_PROMPT_.
Count up the lines below in which the string "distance" appears. The reply should be that number alone.

Collection entries
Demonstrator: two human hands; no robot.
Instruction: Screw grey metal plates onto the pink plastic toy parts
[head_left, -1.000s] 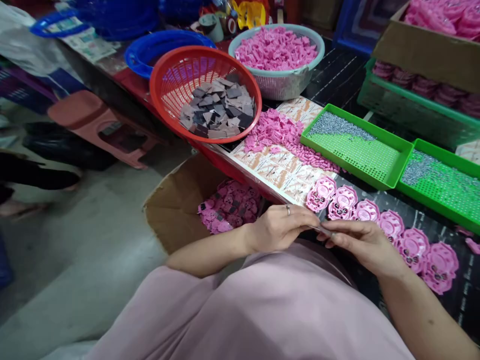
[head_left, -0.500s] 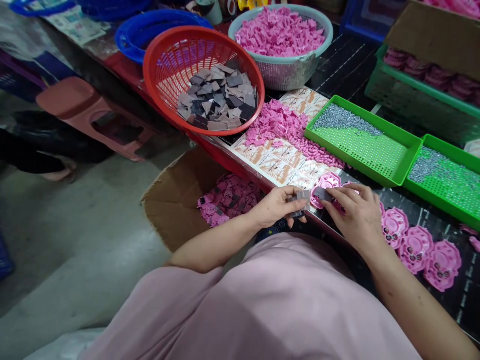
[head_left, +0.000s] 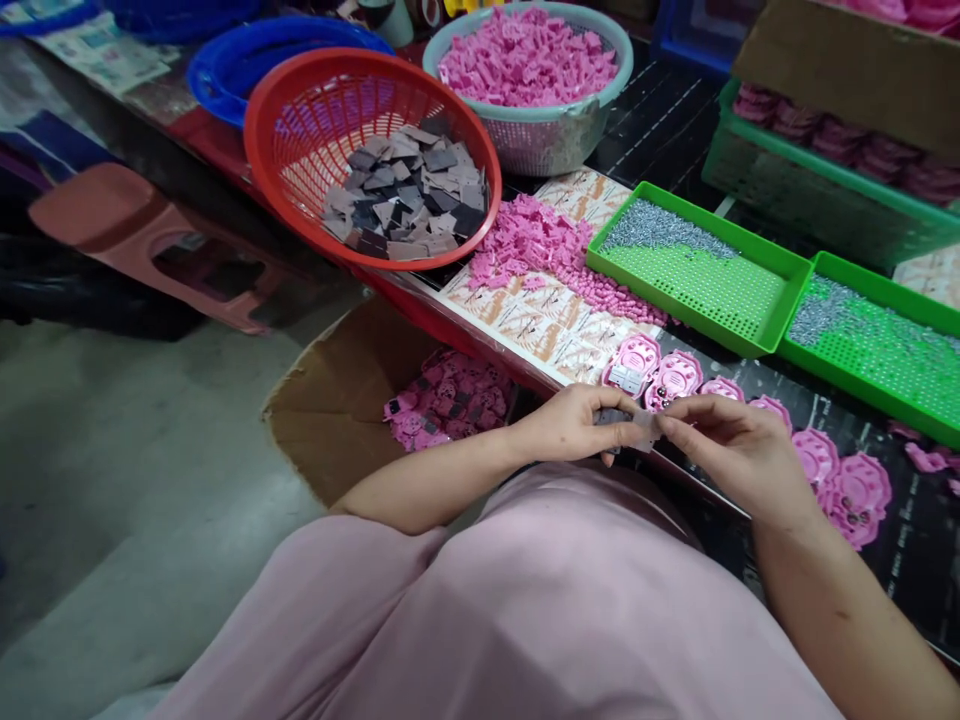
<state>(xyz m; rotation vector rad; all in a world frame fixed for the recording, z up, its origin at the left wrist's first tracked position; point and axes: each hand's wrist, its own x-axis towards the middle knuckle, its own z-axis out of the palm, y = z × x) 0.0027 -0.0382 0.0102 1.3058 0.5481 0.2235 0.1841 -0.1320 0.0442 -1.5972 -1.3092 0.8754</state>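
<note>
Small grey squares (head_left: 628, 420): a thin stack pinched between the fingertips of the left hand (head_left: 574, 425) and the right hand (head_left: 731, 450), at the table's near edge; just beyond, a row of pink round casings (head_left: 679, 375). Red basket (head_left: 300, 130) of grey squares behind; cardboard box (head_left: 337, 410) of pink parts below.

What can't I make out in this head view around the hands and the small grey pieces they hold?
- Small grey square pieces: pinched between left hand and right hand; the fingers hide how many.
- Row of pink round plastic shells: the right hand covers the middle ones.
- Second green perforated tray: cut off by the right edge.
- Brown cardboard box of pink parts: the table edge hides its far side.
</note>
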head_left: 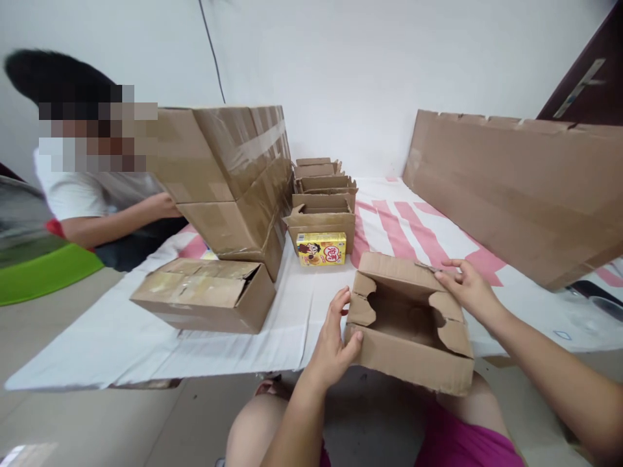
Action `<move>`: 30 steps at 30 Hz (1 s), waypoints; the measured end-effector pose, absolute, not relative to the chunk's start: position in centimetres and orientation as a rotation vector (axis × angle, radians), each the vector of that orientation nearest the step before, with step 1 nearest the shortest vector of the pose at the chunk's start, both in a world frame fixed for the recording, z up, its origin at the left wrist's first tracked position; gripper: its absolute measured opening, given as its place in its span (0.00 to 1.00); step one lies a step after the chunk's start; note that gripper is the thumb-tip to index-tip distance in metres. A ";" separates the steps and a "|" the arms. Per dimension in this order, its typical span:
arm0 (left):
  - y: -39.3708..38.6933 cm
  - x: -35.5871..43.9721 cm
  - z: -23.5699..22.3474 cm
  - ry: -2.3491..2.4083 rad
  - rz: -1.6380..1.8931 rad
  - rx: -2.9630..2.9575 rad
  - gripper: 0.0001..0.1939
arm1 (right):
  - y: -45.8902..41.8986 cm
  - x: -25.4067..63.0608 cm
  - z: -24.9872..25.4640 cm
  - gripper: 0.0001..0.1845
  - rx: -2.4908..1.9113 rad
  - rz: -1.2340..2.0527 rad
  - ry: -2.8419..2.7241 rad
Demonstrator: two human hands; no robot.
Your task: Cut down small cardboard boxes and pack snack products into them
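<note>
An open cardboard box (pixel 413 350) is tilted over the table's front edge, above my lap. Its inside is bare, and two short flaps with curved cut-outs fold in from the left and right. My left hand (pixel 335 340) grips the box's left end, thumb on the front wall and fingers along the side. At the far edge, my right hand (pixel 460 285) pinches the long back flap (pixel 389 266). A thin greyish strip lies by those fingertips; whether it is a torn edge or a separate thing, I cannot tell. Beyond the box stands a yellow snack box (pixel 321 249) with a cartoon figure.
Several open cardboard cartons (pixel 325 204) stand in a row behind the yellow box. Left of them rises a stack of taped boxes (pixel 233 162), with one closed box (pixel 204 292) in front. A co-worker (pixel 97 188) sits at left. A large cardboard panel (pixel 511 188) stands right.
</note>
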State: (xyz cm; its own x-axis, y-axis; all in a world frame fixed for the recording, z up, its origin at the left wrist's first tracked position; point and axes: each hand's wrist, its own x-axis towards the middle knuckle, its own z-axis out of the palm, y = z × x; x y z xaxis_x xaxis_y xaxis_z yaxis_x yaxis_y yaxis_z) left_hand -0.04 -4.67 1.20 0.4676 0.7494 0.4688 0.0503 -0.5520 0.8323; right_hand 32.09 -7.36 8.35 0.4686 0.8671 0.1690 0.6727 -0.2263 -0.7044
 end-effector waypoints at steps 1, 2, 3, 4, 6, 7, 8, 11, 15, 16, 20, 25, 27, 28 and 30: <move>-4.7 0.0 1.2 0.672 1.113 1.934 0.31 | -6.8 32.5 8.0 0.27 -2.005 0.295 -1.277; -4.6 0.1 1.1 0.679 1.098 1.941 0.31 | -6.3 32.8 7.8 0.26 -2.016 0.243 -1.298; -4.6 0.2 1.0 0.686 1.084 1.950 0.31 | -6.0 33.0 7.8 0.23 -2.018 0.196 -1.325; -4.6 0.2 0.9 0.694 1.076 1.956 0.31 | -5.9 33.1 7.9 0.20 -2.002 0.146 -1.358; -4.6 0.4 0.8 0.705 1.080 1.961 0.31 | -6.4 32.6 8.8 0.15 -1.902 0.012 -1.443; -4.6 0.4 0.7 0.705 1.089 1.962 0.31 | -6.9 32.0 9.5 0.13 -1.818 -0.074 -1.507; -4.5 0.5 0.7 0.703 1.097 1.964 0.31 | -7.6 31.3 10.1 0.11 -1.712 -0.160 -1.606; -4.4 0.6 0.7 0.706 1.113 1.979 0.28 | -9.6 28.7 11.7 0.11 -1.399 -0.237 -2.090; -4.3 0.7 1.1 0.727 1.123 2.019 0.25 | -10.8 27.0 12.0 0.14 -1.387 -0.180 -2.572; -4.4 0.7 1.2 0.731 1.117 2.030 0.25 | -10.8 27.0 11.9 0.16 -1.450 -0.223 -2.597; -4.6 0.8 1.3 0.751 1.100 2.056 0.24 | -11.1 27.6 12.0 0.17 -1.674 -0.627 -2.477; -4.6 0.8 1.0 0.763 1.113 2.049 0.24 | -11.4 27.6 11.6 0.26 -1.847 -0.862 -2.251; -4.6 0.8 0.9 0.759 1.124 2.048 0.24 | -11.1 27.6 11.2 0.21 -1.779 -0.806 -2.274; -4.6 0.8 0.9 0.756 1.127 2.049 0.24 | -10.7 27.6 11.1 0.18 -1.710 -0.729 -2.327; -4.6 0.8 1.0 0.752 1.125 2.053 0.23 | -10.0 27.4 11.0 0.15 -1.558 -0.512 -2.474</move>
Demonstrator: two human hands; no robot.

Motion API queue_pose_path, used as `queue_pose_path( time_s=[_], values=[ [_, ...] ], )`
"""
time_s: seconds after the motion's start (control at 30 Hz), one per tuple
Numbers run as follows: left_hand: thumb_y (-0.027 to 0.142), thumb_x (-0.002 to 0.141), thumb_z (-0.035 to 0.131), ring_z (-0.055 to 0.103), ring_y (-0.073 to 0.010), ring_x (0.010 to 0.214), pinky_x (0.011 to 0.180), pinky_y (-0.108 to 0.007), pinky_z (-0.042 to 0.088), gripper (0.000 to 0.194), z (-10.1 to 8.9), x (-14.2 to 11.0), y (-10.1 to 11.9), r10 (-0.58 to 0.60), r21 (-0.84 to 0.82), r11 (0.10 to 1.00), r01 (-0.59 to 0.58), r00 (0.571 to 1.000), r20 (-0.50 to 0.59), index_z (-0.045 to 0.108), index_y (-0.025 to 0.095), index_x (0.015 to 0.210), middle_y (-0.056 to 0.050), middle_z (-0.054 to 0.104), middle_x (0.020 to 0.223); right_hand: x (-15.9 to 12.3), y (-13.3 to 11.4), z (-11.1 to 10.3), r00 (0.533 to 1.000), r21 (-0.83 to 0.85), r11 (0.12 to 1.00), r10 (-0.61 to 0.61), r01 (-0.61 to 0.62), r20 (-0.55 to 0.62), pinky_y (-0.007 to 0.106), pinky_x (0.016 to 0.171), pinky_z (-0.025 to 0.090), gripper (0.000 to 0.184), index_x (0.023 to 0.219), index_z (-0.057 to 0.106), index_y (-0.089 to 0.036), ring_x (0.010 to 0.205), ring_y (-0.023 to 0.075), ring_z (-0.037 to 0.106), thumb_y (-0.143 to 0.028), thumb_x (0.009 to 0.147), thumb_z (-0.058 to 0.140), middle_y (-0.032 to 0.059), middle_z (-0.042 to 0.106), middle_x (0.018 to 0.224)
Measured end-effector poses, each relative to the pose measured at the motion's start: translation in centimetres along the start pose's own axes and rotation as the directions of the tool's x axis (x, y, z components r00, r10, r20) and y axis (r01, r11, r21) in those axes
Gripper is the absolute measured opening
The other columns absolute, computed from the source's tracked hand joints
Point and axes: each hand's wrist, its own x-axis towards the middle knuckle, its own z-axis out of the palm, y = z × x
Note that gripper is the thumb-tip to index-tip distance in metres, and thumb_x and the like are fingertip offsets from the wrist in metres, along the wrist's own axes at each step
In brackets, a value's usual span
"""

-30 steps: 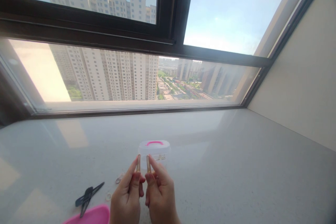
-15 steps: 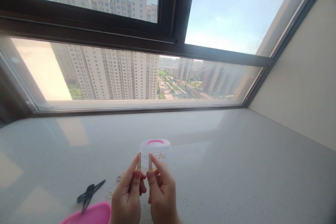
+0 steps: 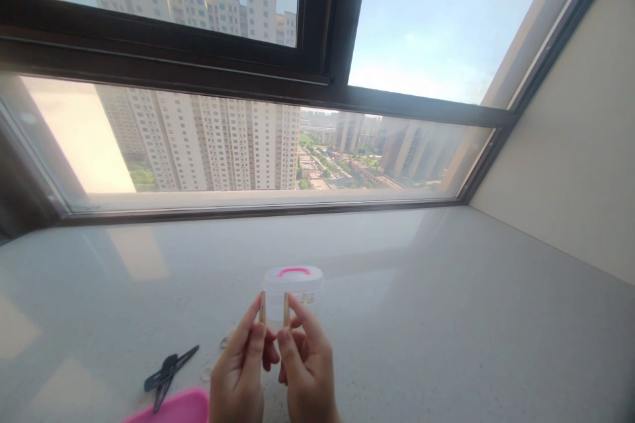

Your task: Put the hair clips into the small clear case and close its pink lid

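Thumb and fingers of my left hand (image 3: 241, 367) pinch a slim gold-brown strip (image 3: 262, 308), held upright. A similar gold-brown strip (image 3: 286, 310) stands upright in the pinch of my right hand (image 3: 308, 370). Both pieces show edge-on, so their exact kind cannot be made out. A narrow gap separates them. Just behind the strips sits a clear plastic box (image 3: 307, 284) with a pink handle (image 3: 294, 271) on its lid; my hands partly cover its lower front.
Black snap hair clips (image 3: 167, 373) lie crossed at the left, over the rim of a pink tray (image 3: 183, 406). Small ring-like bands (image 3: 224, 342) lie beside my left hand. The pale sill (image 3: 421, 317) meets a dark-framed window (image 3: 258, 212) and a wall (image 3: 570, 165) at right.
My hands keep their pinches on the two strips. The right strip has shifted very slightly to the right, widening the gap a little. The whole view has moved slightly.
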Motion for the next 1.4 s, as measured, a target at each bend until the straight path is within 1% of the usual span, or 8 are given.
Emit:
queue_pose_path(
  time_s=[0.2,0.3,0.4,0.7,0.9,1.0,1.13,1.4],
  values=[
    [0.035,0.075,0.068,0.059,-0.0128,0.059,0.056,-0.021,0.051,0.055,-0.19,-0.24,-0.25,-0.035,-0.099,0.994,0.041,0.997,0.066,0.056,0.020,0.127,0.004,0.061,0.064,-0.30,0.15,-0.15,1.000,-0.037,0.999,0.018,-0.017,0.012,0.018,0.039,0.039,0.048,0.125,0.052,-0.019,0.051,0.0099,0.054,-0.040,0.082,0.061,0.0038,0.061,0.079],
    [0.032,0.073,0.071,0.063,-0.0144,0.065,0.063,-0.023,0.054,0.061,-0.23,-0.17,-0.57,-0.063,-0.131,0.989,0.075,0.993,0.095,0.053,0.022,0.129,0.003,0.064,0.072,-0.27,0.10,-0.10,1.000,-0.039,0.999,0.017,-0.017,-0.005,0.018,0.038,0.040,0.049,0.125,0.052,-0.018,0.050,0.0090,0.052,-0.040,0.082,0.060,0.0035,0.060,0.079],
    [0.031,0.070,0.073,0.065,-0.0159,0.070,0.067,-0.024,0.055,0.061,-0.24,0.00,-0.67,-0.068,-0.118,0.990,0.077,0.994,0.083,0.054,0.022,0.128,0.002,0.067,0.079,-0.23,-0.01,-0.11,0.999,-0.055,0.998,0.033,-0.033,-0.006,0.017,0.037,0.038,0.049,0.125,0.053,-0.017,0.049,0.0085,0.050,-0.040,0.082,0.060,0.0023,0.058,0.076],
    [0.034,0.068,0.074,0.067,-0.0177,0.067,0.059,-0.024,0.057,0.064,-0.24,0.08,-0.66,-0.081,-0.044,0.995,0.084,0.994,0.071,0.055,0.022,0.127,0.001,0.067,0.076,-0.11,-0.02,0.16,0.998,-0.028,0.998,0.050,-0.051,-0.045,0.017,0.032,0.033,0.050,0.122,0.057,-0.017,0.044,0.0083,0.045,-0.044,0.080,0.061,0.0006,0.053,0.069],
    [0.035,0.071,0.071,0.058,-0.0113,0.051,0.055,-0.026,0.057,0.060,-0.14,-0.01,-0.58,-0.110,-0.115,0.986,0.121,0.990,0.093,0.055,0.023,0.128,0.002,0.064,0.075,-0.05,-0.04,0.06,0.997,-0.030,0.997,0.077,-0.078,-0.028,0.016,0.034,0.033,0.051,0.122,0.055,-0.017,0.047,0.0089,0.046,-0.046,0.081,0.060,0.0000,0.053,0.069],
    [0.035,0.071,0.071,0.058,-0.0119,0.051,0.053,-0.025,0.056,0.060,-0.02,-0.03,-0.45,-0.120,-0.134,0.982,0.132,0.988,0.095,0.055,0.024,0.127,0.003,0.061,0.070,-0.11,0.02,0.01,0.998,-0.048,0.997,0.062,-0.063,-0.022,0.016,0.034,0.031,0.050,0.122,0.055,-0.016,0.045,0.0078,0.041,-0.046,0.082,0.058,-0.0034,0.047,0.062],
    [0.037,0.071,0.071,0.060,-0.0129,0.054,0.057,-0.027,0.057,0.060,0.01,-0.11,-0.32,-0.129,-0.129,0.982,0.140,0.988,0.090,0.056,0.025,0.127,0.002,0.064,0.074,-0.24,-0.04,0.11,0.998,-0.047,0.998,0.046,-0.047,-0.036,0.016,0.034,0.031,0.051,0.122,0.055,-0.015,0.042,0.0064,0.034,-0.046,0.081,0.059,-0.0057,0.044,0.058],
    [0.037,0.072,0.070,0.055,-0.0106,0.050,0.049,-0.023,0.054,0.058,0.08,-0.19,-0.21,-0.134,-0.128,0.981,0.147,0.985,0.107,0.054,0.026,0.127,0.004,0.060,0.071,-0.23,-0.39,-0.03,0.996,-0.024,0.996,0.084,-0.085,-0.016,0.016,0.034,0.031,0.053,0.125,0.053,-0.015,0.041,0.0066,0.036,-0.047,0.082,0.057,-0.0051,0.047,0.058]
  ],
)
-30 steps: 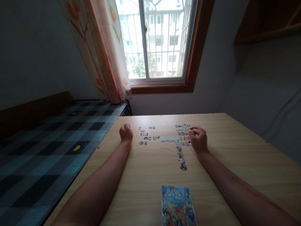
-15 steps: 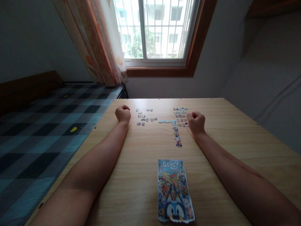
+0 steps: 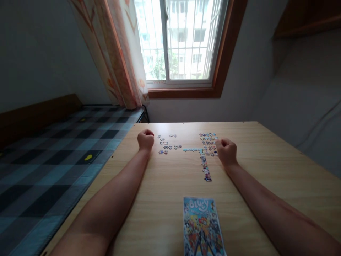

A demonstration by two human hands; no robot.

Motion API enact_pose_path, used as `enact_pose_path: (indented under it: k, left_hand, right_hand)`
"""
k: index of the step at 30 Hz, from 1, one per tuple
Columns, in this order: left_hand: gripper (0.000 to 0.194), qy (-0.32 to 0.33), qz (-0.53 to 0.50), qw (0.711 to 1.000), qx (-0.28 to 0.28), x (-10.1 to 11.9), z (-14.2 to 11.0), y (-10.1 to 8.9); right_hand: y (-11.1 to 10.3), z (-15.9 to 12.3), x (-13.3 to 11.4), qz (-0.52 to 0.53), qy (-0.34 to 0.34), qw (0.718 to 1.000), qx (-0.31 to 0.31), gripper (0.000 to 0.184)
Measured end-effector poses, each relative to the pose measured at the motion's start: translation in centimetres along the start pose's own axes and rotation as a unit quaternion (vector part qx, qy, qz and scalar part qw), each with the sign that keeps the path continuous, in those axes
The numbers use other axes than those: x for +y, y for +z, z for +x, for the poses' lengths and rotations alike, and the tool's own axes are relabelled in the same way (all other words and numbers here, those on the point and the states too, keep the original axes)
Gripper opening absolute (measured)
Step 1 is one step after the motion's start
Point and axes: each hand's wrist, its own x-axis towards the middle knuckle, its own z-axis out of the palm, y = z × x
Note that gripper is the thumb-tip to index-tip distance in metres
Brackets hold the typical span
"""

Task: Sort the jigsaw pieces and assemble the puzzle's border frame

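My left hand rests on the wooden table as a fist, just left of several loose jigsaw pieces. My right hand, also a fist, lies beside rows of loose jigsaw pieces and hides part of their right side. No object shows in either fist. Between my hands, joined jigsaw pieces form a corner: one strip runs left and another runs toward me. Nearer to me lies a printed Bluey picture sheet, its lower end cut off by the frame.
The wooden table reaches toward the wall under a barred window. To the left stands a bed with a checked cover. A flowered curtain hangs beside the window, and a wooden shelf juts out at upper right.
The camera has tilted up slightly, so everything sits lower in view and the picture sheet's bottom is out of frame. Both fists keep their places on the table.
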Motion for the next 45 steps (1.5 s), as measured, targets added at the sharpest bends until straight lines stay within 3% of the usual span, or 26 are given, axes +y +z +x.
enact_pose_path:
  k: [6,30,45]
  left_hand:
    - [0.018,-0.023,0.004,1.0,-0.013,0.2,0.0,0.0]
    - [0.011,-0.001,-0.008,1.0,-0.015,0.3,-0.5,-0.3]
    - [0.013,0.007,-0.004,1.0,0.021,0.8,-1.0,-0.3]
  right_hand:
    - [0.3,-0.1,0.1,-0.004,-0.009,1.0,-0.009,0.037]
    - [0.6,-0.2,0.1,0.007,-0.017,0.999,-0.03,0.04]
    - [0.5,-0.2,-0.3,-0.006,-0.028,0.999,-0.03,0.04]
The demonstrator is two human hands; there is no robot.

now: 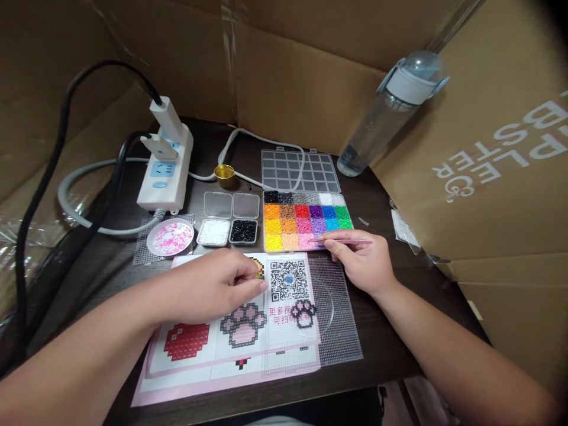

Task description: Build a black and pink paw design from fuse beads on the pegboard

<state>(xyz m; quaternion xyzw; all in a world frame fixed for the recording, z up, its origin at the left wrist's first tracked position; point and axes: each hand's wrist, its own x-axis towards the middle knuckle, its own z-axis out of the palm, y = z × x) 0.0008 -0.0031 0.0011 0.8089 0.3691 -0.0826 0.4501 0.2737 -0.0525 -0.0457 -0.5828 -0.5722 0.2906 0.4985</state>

_OUTPUT FOR THIS TASK_.
3